# Exercise objective
Your answer must be the exact lines below, starting with the line with "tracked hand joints" and going on through the line with "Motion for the", both included, with no pictures.
[Opening Entries provided section]
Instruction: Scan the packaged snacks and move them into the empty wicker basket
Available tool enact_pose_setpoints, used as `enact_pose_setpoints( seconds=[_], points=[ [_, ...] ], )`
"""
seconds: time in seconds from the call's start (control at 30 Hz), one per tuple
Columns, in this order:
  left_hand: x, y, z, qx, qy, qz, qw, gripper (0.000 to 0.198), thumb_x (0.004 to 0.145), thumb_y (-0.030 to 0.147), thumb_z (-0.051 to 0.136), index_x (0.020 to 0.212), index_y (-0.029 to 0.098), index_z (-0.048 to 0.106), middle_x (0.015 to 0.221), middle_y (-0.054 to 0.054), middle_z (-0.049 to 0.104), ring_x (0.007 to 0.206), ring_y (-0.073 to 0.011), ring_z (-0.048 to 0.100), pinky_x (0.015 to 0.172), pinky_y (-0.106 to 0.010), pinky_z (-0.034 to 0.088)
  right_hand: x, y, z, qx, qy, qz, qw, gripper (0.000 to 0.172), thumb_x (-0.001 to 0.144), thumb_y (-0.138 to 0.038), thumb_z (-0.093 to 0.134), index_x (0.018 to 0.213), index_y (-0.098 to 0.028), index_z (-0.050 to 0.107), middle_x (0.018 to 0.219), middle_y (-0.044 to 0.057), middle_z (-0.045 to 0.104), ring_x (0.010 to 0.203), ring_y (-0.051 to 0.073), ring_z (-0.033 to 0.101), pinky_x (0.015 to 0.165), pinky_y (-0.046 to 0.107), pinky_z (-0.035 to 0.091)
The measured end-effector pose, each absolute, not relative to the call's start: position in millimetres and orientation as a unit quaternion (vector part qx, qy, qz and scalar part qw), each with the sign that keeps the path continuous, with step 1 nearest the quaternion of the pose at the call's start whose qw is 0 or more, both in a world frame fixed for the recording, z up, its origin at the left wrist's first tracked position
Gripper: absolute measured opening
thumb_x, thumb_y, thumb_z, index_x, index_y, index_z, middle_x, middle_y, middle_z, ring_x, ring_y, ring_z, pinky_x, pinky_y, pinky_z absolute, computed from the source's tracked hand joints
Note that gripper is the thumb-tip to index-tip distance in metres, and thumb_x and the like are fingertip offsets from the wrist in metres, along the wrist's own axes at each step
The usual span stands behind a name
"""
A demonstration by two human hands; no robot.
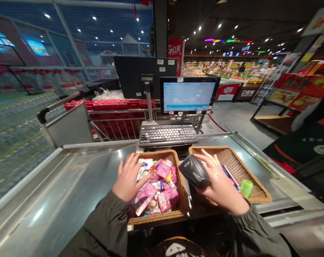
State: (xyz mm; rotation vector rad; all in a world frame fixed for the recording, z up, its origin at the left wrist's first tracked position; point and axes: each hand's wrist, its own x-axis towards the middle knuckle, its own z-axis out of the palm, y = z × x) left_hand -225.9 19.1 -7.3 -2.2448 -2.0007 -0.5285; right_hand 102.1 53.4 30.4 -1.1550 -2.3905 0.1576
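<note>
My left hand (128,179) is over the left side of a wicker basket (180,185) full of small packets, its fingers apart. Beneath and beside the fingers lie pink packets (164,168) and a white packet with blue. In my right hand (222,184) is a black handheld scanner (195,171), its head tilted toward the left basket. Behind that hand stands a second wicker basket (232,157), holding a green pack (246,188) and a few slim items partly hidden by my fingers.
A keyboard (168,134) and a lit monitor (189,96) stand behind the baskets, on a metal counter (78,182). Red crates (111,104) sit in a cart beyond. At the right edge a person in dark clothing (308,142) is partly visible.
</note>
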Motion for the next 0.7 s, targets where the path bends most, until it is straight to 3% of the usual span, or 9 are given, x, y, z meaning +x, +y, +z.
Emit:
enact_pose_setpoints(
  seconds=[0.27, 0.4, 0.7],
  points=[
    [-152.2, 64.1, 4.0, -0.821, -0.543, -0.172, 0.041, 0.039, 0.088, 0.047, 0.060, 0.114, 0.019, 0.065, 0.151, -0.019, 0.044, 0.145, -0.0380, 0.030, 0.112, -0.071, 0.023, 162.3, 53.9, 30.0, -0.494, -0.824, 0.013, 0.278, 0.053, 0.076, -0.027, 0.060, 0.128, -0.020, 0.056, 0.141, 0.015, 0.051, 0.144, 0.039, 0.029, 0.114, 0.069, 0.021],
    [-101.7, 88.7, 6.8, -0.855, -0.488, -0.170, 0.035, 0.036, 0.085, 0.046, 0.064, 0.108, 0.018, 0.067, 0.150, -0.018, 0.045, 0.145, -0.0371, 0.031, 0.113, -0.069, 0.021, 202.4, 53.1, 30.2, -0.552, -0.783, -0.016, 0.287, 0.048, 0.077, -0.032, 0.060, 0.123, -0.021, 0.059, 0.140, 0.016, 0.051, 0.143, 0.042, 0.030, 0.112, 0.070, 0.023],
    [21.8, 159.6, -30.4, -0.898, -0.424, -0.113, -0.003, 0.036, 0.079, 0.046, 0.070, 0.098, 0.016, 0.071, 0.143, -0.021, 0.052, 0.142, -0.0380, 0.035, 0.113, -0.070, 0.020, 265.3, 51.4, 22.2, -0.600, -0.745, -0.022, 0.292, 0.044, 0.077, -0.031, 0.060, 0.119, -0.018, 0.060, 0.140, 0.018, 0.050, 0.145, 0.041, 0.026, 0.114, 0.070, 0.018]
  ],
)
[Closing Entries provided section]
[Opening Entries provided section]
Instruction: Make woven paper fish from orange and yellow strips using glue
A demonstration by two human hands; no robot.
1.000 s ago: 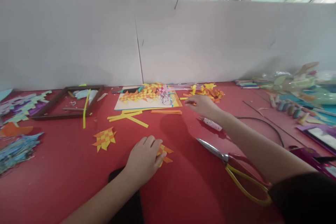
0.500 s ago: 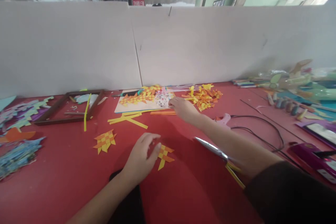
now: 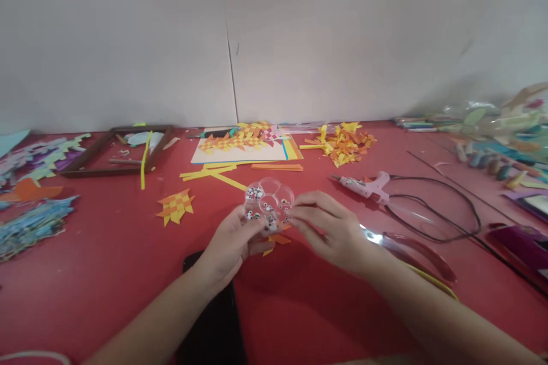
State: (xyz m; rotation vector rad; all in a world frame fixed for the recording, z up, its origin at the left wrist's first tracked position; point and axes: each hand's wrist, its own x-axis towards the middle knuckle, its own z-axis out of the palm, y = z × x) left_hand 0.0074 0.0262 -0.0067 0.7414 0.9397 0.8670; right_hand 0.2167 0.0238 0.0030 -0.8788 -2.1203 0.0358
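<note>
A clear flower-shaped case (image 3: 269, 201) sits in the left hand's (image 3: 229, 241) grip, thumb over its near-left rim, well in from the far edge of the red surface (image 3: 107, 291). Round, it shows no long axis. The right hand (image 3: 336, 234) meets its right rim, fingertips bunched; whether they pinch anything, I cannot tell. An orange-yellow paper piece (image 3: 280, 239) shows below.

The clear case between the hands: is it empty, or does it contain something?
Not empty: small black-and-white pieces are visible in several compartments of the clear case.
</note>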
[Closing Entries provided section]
# Answer for the task
thumb_x, thumb_y, thumb_z, index_x, index_y, index_z, middle_x, middle_y, middle_z, ring_x, ring_y, ring_z, pinky_x, pinky_y, pinky_z absolute, computed from the source's tracked hand joints
Note that gripper is the thumb-tip to index-tip distance in metres, and thumb_x and the like are fingertip offsets from the wrist in metres, along the wrist's own axes at each step
The usual span stands behind a name
"""
A demonstration by two human hands; no robot.
State: (xyz mm; rotation vector rad; all in a world frame fixed for the recording, z up, its origin at the left wrist's first tracked position; point and axes: each hand's wrist, its own x-axis towards the middle knuckle, its own z-axis out of the palm, y = z × x) left_hand -225.9 19.1 -7.3 -2.2448 -2.0007 -0.5285; right_hand 102.1 53.4 30.4 -1.1550 -2.3905 0.1576
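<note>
My left hand (128,179) is over the left side of a wicker basket (180,185) full of small packets, its fingers apart. Beneath and beside the fingers lie pink packets (164,168) and a white packet with blue. In my right hand (222,184) is a black handheld scanner (195,171), its head tilted toward the left basket. Behind that hand stands a second wicker basket (232,157), holding a green pack (246,188) and a few slim items partly hidden by my fingers.
A keyboard (168,134) and a lit monitor (189,96) stand behind the baskets, on a metal counter (78,182). Red crates (111,104) sit in a cart beyond. At the right edge a person in dark clothing (308,142) is partly visible.
</note>
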Motion for the next 0.7 s, targets where the path bends most, until it is straight to 3% of the usual span, or 9 are given, x, y, z meaning +x, +y, +z.

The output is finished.